> GOAL OF THE EXERCISE:
Go through the listing and write out each line exactly.

> DATA BLOCK:
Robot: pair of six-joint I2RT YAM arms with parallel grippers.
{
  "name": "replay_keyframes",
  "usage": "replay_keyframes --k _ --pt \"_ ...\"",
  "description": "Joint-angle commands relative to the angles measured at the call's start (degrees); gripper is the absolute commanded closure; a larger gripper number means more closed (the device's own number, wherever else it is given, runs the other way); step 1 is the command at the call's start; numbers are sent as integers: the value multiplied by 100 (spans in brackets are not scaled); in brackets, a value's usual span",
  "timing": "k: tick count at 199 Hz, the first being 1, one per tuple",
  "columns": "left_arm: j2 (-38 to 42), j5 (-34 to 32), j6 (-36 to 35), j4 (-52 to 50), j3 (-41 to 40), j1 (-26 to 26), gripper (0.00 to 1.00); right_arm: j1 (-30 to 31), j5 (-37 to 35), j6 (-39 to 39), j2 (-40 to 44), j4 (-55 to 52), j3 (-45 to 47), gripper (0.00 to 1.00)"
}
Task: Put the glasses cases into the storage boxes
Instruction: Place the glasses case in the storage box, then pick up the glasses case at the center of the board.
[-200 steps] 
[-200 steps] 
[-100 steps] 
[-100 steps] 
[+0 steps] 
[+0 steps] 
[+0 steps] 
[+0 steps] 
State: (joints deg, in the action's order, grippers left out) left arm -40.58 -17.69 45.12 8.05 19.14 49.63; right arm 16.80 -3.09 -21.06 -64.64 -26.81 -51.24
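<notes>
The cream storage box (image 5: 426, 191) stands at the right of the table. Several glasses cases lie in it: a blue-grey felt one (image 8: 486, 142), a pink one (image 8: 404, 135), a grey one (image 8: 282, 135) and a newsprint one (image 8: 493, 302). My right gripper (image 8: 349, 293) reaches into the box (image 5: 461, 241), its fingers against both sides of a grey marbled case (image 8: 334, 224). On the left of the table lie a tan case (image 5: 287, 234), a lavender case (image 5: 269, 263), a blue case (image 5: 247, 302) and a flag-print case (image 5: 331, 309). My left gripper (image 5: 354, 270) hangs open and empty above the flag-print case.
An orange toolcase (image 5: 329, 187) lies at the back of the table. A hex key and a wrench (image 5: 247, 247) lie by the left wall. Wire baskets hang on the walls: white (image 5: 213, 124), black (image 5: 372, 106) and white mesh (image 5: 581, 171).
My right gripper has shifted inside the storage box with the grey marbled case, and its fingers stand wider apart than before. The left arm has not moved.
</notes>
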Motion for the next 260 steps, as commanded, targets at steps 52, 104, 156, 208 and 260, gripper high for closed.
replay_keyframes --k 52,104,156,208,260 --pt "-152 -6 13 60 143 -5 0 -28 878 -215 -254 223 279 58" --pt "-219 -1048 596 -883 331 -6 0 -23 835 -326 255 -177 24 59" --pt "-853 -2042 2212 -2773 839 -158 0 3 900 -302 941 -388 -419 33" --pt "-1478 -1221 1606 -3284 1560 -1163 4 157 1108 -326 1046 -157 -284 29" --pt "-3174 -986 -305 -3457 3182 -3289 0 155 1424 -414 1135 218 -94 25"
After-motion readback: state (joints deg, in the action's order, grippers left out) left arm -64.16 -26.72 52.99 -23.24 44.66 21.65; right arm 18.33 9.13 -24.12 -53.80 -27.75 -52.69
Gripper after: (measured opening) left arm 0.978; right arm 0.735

> EXERCISE RESPONSE:
Robot: pair of six-joint I2RT YAM arms with parallel grippers.
{
  "name": "replay_keyframes",
  "usage": "replay_keyframes --k _ --pt \"_ ...\"",
  "description": "Joint-angle commands relative to the angles measured at the call's start (degrees); gripper is the absolute commanded closure; a larger gripper number means more closed (the device's own number, wherever else it is given, runs the other way); step 1 is the command at the call's start; numbers are sent as integers: the value multiplied by 100 (spans in brackets are not scaled); in brackets, a value's usual span",
  "timing": "k: tick count at 199 Hz, the first being 1, one per tuple",
  "columns": "left_arm: j2 (-38 to 42), j5 (-34 to 32), j6 (-36 to 35), j4 (-52 to 50), j3 (-41 to 40), j1 (-26 to 26), gripper (0.00 to 1.00); right_arm: j1 (-30 to 31), j5 (-37 to 35), j6 (-39 to 39), j2 (-40 to 44), j4 (-55 to 52), j3 (-45 to 47), gripper (0.00 to 1.00)"
}
Task: Put the glasses cases into the storage boxes
Instruction: Place the glasses case in the storage box, then pick up the glasses case at the center of the board.
[-200 steps] 
[-200 steps] 
[-100 steps] 
[-100 steps] 
[+0 steps] 
[+0 steps] 
[+0 steps] 
[+0 steps] 
State: (joints deg, in the action's order, grippers left out) left arm -40.58 -17.69 45.12 8.05 19.14 49.63; right arm 16.80 -3.09 -21.06 -64.64 -26.81 -51.24
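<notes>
The cream storage box (image 5: 426, 191) stands at the right of the table. Several glasses cases lie in it: a blue-grey felt one (image 8: 486, 142), a pink one (image 8: 404, 135), a grey one (image 8: 282, 135) and a newsprint one (image 8: 493, 302). My right gripper (image 8: 349, 293) reaches into the box (image 5: 461, 241), its fingers against both sides of a grey marbled case (image 8: 334, 224). On the left of the table lie a tan case (image 5: 287, 234), a lavender case (image 5: 269, 263), a blue case (image 5: 247, 302) and a flag-print case (image 5: 331, 309). My left gripper (image 5: 354, 270) hangs open and empty above the flag-print case.
An orange toolcase (image 5: 329, 187) lies at the back of the table. A hex key and a wrench (image 5: 247, 247) lie by the left wall. Wire baskets hang on the walls: white (image 5: 213, 124), black (image 5: 372, 106) and white mesh (image 5: 581, 171).
My right gripper has shifted inside the storage box with the grey marbled case, and its fingers stand wider apart than before. The left arm has not moved.
</notes>
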Motion for the next 260 steps, as commanded, targets at steps 52, 104, 156, 208 and 260, gripper high for closed.
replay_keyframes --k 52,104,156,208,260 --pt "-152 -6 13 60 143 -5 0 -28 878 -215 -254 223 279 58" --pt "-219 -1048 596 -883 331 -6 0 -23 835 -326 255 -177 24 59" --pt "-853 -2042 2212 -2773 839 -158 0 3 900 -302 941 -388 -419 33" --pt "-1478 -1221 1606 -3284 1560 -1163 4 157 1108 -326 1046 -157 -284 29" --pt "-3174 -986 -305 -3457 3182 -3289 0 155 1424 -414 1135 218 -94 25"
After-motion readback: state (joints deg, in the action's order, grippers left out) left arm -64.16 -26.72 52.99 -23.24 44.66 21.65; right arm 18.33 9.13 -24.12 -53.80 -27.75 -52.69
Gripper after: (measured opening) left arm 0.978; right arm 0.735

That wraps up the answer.